1. 日経平均は3年連続上昇

2025年12月30日の東京株式市場で、日経平均株価の終値は前日比187円44銭安の5万0339円48銭でした。同日は2025年の大納会でした。足元で上昇が続いていたことから同日は小幅に下落しましたが、年間を通じては1万444円高と3年連続の上昇となりました。東証プライム市場でも株価が2倍以上に増えた銘柄が珍しくありませんでした。

中でも相場をけん引したのが半導体関連銘柄です。AIへの過剰投資を不安視する声はあるものの、依然として投資家からの人気は根強く、キオクシアホールディングスの株価は6倍以上に値上がりしました。ソフトバンクグループなども売買が活発でした。

さて、今週は新年最初の取引となる大発会を迎えます。2026年、日経平均はどのような動きになるでしょうか。まず新年に大きな動きがあったのがトランプ米政権による南米ベネズエラへの攻撃です。マドゥロ大統領を拘束しました。米国への麻薬流入を食い止めるためと主張していますが、国際法上の正当性を欠くとの見方も出ています。

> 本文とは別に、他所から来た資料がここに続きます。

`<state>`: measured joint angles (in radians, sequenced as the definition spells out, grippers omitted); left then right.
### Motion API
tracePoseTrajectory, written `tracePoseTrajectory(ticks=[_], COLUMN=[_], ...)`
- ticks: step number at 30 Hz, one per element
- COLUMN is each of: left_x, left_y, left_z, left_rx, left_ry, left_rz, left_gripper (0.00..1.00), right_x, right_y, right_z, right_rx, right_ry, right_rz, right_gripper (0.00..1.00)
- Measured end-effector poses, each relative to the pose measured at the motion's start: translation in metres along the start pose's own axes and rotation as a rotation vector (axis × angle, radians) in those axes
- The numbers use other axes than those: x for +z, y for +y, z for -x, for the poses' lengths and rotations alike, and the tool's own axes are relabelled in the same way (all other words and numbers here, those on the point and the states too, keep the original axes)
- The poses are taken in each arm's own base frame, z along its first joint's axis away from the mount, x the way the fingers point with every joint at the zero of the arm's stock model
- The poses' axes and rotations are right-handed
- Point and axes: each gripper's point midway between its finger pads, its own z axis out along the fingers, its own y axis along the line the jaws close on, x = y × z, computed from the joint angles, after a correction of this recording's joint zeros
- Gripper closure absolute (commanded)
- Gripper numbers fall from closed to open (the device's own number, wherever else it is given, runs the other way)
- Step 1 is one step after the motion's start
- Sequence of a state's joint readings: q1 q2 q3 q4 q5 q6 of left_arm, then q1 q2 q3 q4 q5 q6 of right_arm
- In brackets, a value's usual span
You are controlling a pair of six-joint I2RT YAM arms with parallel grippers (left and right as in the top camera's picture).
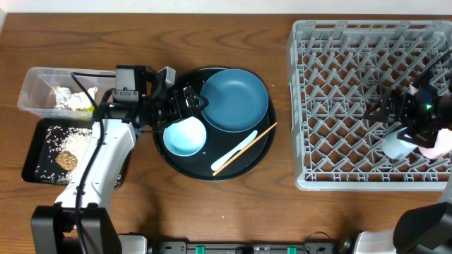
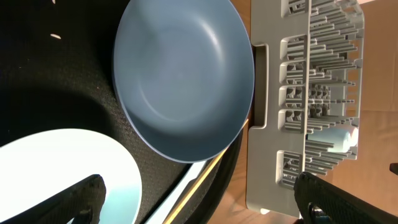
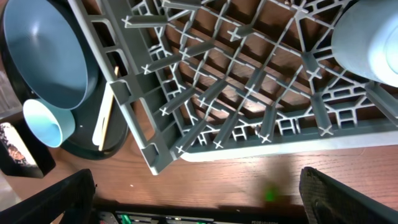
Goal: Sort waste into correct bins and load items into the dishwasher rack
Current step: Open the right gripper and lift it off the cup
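The big blue plate [image 1: 235, 99] [image 2: 183, 74], the light blue bowl [image 1: 184, 137] [image 2: 62, 171], the white spoon [image 1: 233, 152] and the wooden chopstick [image 1: 256, 138] [image 2: 199, 186] lie on a round black tray [image 1: 212, 173]. My left gripper [image 1: 189, 102] [image 2: 202, 208] is open and empty, at the plate's left edge just above the bowl. The grey dishwasher rack [image 1: 339, 106] [image 3: 249, 93] holds the pale blue cup [image 1: 395, 147] [image 3: 367, 43] and the pink cup [image 1: 445, 141]. My right gripper [image 1: 397, 116] [image 3: 199, 199] is open and empty over the rack's right part.
At far left, a clear tub [image 1: 32, 88] holds the crumpled tissue and the wrapper [image 1: 70, 100]. The black rectangular tray [image 1: 32, 162] in front of it holds rice grains [image 1: 67, 134] and the brown biscuit lump [image 1: 67, 161]. Bare wood lies between the round tray and the rack.
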<state>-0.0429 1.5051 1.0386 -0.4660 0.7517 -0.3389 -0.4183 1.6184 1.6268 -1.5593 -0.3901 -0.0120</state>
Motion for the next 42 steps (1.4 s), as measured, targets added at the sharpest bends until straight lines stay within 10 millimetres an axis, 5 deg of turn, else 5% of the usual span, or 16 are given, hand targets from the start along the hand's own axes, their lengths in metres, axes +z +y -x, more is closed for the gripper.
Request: tracePoseTrajectory(ticks=[29, 40, 41, 42], left_x=[-0.001, -0.002, -0.002, -0.002], left_y=[-0.009, 0.004, 0.004, 0.005], left_z=[0.019, 0.026, 0.026, 0.026], left_rx=[0.064, 0.063, 0.063, 0.063], left_ry=[-0.071, -0.110, -0.111, -0.112], left_rz=[-0.029, 0.046, 0.048, 0.050], left_gripper=[0.02, 0.00, 0.01, 0.13], right_x=[0.000, 0.000, 0.000, 0.000], right_y=[0.000, 0.000, -0.001, -0.001], right_z=[0.000, 0.000, 0.000, 0.000], right_rx=[0.000, 0.000, 0.000, 0.000], right_ry=[0.000, 0.000, 0.000, 0.000], right_rz=[-0.003, -0.003, -0.003, -0.003], right_gripper=[0.01, 0.01, 0.01, 0.01])
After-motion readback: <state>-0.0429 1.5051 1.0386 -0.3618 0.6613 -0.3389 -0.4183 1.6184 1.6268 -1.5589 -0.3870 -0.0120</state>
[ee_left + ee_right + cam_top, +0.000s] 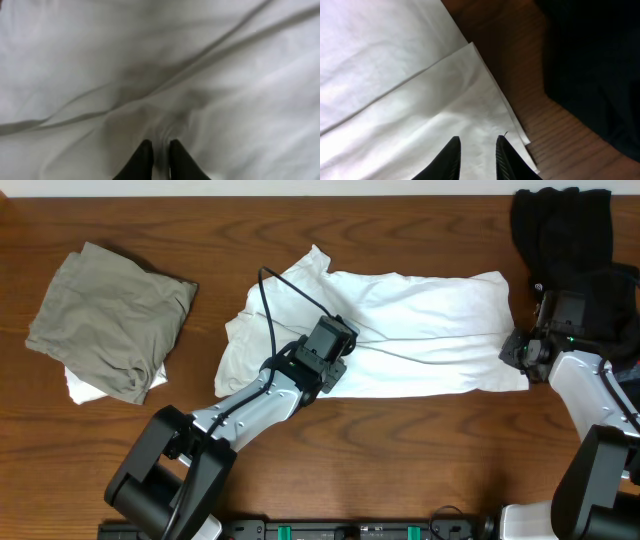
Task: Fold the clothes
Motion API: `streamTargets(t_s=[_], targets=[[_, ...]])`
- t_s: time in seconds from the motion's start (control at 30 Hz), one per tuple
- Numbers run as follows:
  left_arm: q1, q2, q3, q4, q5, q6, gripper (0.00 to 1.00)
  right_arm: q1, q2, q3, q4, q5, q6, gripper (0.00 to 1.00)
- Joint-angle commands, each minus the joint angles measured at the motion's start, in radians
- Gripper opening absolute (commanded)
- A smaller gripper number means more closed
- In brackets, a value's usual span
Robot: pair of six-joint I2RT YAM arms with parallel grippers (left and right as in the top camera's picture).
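Wooden table [420, 445], white T-shirt [430, 320]; left end effector [161, 146] and right end effector [477, 141] narrow, grip uncertain.

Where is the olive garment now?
In the overhead view, the olive garment lies crumpled on the left, apart from the white shirt at centre.

Overhead: even, diffuse top light; the white T-shirt [420, 330] is nearly overexposed, the black garment [560, 225] lacks detail. Left wrist: dim, grey, blurred throughout, soft shadows in folds. Right wrist: brighter, sharper; table [560, 135] grain slightly soft.
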Motion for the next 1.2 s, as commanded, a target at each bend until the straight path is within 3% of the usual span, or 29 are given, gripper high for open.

地政学リスクが相場動向に影響することが懸念されます。2026年1月2日の米株式市場でダウ工業株30種平均は5営業日ぶりに反発し、終値は前営業日の2025年12月31日に比べ319ドル10セント高の4万8382ドル39セントでした。目新しい取引材料が少なかったものの、前営業日までの4日間に667ドル下落していたことから、主力株を買い直す動きが出ました。ただし、同日はベネズエラへの大規模攻撃の前です。

日本株において、地政学リスクがどこまで意識されるかは判断が難しいところです。慎重な動きになることもあれば、リスク回避から日本株が買われることもあります。まずは寄り付きや前場などの動向を見極めたいところです。

足元では、今週は米サプライマネジメント協会(ISM)の製造業景況指数、ISMサービス業景況感指数などが発表されます。9日には12月の米雇用統計も発表されることから、これらの主要な景気指標の結果を待ちたいという投資家も多いでしょう。短期、中長期、両方の戦略を持って臨みたいところです。

トランプ米政権による南米ベネズエラへの攻撃により生じた地政学リスクの影響がどこまで意識されるかは判断が難しいところです。